Take the records below and print them verbatim up to and including the line that carries "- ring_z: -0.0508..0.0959".

=== Section Start ===

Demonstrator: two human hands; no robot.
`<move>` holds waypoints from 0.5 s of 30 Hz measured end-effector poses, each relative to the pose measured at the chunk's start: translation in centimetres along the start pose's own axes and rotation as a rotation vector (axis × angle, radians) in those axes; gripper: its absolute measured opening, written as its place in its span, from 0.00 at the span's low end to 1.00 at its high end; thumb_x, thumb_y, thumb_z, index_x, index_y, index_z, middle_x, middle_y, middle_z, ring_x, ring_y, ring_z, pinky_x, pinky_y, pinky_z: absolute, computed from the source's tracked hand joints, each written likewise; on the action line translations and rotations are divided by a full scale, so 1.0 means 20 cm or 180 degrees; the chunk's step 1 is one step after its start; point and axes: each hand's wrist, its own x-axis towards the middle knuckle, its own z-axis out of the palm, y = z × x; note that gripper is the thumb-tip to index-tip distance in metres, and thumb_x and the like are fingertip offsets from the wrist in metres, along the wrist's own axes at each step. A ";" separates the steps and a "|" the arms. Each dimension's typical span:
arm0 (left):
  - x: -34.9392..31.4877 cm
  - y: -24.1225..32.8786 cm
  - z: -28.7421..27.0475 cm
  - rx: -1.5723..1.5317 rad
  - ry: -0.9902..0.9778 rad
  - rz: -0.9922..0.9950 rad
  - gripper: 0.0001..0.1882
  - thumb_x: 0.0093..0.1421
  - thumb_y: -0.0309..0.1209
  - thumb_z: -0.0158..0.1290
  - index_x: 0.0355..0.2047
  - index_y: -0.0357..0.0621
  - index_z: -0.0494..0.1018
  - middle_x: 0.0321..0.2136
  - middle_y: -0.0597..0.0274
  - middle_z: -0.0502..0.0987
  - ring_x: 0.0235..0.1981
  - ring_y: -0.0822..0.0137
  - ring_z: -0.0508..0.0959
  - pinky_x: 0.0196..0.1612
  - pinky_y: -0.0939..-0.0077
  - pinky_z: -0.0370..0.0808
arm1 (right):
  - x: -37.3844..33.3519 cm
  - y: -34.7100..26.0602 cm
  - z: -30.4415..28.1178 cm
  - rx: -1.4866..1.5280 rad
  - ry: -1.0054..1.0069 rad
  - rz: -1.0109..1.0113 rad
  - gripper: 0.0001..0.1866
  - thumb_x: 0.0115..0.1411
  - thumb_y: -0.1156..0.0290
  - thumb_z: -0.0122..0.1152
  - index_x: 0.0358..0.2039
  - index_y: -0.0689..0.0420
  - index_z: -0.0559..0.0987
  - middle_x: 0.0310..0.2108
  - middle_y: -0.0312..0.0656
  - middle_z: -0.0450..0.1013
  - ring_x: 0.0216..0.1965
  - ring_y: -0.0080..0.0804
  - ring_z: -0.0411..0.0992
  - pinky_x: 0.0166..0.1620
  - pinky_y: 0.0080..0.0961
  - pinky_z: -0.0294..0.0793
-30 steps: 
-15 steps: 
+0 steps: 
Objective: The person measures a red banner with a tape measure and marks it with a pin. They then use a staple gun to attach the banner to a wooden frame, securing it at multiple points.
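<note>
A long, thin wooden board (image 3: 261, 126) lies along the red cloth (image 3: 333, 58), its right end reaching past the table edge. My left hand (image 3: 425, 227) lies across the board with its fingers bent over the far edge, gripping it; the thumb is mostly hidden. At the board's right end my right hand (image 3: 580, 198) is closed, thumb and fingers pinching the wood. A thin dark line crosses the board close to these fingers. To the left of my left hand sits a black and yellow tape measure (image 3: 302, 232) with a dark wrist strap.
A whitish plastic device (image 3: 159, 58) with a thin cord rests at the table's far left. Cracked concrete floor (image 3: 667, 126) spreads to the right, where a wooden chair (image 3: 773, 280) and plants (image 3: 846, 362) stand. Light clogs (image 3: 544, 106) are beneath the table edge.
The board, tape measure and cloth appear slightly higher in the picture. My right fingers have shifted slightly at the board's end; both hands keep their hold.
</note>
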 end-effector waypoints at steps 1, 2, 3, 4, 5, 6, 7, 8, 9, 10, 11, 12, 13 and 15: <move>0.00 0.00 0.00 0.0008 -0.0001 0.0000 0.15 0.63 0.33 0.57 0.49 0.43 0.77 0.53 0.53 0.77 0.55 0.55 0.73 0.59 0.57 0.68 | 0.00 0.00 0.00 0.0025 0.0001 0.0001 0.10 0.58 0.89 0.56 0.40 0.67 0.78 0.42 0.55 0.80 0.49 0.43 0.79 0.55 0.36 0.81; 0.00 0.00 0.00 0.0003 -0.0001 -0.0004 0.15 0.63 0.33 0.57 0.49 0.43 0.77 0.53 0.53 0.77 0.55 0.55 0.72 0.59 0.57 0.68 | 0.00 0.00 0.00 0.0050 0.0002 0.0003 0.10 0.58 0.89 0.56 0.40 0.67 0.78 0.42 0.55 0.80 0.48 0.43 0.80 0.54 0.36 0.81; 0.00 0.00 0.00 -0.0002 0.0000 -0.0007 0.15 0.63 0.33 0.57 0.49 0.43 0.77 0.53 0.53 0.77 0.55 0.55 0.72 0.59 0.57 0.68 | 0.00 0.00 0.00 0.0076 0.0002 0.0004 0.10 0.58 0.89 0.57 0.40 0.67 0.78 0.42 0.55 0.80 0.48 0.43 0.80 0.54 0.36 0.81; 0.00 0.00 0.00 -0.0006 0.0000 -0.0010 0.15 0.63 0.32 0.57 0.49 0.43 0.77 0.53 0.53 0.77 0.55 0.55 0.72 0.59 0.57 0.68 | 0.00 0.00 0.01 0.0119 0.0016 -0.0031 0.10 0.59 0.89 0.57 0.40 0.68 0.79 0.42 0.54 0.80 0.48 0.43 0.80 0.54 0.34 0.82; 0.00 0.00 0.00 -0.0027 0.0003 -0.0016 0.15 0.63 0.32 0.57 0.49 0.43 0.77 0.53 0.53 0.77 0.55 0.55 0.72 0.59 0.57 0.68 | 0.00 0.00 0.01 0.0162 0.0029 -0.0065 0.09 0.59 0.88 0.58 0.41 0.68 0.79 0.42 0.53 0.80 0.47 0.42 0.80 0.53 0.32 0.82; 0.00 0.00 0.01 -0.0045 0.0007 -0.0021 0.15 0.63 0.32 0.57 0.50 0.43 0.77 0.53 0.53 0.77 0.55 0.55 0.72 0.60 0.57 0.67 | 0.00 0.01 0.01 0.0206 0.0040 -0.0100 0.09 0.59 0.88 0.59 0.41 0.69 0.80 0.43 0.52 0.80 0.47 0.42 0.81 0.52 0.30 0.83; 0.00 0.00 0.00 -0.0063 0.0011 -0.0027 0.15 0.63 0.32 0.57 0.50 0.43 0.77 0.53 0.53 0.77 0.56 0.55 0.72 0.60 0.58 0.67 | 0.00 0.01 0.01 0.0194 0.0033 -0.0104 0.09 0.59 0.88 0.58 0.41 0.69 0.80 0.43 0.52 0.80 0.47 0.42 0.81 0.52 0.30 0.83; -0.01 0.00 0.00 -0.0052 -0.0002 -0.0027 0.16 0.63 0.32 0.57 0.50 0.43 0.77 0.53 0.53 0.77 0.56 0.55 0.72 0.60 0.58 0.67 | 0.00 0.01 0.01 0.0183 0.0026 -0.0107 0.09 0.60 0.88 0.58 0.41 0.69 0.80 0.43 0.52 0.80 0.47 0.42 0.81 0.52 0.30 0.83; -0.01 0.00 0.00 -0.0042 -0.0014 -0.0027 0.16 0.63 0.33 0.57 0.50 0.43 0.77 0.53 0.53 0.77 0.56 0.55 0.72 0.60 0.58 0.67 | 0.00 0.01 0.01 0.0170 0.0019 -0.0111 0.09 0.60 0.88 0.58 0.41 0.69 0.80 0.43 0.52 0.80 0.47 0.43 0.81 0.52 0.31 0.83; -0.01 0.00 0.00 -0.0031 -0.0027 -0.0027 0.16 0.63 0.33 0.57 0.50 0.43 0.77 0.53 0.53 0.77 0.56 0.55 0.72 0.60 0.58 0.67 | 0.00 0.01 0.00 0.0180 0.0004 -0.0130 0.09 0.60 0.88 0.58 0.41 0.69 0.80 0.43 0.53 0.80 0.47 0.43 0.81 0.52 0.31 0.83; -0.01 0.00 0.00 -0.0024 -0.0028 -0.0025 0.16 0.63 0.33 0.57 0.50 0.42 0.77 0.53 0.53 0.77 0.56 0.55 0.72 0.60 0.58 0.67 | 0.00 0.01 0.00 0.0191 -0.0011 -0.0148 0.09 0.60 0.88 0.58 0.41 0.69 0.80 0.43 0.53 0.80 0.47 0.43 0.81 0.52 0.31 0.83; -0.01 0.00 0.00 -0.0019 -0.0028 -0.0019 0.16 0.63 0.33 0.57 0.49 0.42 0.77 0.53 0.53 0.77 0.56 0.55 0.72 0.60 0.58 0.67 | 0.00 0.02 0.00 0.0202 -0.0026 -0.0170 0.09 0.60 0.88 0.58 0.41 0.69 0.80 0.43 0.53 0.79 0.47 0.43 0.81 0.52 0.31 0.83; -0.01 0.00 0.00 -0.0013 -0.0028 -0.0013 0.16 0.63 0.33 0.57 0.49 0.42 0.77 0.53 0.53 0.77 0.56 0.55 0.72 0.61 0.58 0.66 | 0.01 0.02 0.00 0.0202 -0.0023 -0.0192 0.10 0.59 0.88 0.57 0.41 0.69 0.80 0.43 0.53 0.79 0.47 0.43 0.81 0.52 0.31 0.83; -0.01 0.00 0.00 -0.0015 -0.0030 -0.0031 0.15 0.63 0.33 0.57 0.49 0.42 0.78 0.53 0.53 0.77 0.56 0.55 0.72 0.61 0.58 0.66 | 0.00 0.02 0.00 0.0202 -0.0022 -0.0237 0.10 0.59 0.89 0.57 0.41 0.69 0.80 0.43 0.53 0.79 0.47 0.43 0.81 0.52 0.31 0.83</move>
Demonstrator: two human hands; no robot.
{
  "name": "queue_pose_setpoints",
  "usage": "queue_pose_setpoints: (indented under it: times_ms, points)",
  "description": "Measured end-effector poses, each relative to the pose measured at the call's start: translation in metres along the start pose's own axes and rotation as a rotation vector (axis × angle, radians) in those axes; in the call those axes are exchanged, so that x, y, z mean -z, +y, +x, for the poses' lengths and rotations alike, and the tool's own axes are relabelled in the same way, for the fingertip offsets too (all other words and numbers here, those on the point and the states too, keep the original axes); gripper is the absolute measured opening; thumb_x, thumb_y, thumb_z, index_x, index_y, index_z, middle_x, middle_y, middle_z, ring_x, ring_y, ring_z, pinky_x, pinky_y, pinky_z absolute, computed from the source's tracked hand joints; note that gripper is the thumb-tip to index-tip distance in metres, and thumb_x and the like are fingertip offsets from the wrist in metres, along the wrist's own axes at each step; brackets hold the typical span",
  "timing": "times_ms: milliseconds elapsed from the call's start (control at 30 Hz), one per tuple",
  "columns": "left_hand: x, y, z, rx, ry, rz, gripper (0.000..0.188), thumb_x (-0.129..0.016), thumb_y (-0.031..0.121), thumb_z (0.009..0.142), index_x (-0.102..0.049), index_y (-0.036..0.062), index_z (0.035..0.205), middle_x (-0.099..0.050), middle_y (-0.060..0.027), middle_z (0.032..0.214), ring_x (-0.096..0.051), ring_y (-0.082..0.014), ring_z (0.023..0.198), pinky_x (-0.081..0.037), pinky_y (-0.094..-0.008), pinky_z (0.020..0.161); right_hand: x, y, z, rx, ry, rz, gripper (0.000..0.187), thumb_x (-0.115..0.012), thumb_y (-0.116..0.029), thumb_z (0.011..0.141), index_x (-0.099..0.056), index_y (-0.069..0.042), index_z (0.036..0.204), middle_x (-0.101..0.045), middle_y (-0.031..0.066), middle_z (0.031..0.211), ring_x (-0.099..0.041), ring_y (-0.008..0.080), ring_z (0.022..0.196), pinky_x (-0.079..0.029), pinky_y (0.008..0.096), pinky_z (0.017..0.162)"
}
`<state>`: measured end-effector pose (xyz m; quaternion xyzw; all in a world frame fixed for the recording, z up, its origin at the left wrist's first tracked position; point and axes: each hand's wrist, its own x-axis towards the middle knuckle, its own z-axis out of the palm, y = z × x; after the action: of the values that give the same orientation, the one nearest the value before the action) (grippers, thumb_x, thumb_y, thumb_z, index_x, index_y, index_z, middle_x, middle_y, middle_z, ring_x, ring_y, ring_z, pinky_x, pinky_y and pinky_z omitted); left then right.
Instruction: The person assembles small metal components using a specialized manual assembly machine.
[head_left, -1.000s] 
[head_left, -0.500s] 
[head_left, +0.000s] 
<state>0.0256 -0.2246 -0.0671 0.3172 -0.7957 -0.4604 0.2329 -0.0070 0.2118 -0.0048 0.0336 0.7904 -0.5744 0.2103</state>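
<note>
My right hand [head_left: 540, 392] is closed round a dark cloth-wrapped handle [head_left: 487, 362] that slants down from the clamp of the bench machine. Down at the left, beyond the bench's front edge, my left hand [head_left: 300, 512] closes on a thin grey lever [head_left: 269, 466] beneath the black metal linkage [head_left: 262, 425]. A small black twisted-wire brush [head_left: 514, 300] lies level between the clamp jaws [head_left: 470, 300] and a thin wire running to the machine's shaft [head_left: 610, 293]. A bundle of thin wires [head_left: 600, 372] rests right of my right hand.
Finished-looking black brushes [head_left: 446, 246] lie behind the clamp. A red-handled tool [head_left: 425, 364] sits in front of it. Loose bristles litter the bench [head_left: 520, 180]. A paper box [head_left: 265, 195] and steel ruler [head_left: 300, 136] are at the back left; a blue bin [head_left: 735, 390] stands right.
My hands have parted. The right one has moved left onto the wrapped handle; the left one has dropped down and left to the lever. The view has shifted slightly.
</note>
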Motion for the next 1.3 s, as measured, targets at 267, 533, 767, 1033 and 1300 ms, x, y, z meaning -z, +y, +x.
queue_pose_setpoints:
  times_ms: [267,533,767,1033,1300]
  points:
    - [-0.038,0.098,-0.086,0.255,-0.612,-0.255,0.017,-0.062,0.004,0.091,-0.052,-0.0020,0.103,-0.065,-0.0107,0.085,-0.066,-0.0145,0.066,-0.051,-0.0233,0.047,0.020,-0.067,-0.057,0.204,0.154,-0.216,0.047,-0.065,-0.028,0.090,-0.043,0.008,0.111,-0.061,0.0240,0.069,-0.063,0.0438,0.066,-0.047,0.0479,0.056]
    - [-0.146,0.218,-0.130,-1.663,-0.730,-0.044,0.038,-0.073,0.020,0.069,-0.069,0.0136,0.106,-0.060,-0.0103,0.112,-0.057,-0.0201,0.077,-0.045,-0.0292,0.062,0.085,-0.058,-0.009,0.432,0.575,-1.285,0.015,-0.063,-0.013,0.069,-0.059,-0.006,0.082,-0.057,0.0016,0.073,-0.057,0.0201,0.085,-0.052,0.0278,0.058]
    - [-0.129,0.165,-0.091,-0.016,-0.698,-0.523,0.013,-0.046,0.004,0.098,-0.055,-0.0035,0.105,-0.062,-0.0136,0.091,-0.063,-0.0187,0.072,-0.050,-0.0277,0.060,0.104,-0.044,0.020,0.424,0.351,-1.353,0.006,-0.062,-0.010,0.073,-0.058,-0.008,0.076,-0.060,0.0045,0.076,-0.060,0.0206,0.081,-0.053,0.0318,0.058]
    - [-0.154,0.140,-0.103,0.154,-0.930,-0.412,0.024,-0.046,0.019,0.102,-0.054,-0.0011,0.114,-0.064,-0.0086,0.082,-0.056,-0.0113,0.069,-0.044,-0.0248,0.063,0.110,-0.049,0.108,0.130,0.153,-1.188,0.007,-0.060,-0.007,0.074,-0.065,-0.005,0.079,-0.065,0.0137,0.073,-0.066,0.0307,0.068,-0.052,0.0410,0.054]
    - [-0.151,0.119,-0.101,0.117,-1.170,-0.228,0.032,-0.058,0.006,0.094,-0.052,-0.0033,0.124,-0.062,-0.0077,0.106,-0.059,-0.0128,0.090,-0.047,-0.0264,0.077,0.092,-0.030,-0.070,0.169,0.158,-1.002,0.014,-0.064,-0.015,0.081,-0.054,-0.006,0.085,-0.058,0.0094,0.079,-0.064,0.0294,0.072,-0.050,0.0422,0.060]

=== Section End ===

• Solution for this problem:
Demonstrator: two human hands; no robot.
`<move>` holds waypoints from 0.5 s of 30 Hz measured end-effector poses, each relative to the pose measured at the chunk's start: translation in centimetres along the start pose's own axes and rotation as a rotation vector (axis × angle, radians) in those axes; gripper: its absolute measured opening, written as its place in its span, from 0.00 at the span's low end to 1.00 at its high end; thumb_x, thumb_y, thumb_z, index_x, index_y, index_z, middle_x, middle_y, middle_z, ring_x, ring_y, ring_z, pinky_x, pinky_y, pinky_z: absolute, computed from the source's tracked hand joints, each written likewise; on the action line translations and rotations are divided by a full scale, so 1.0 means 20 cm or 180 degrees; the chunk's step 1 is one step after its start; point and axes: each hand's wrist, its own x-axis towards the middle knuckle, its own z-axis out of the palm, y = z × x; note that gripper is the thumb-tip to index-tip distance in metres, and thumb_x and the like are fingertip offsets from the wrist in metres, along the wrist's own axes at each step. A ";" separates the steps and a "|" the arms. Each dimension's typical span:
arm0 (left):
  - x: -34.9392..31.4877 cm
  - y: -24.1225..32.8786 cm
  - z: -28.7421..27.0475 cm
  - rx: -1.5723..1.5317 rad
  - ry: -0.9902..0.9778 rad
  - rz: -0.9922..0.9950 rad
  - gripper: 0.0001..0.1882
  - thumb_x: 0.0093..0.1421
  - thumb_y: -0.0309..0.1209
  - thumb_z: -0.0158..0.1290
  - index_x: 0.0355..0.2047
  - index_y: -0.0357..0.0621
  - index_z: -0.0494..0.1018
  - middle_x: 0.0321..0.2136
  - middle_y: -0.0597..0.0274
  - middle_z: -0.0502..0.0987
  - ring_x: 0.0235..0.1981
  - ring_y: -0.0822..0.0137
  - ring_z: -0.0508..0.0959

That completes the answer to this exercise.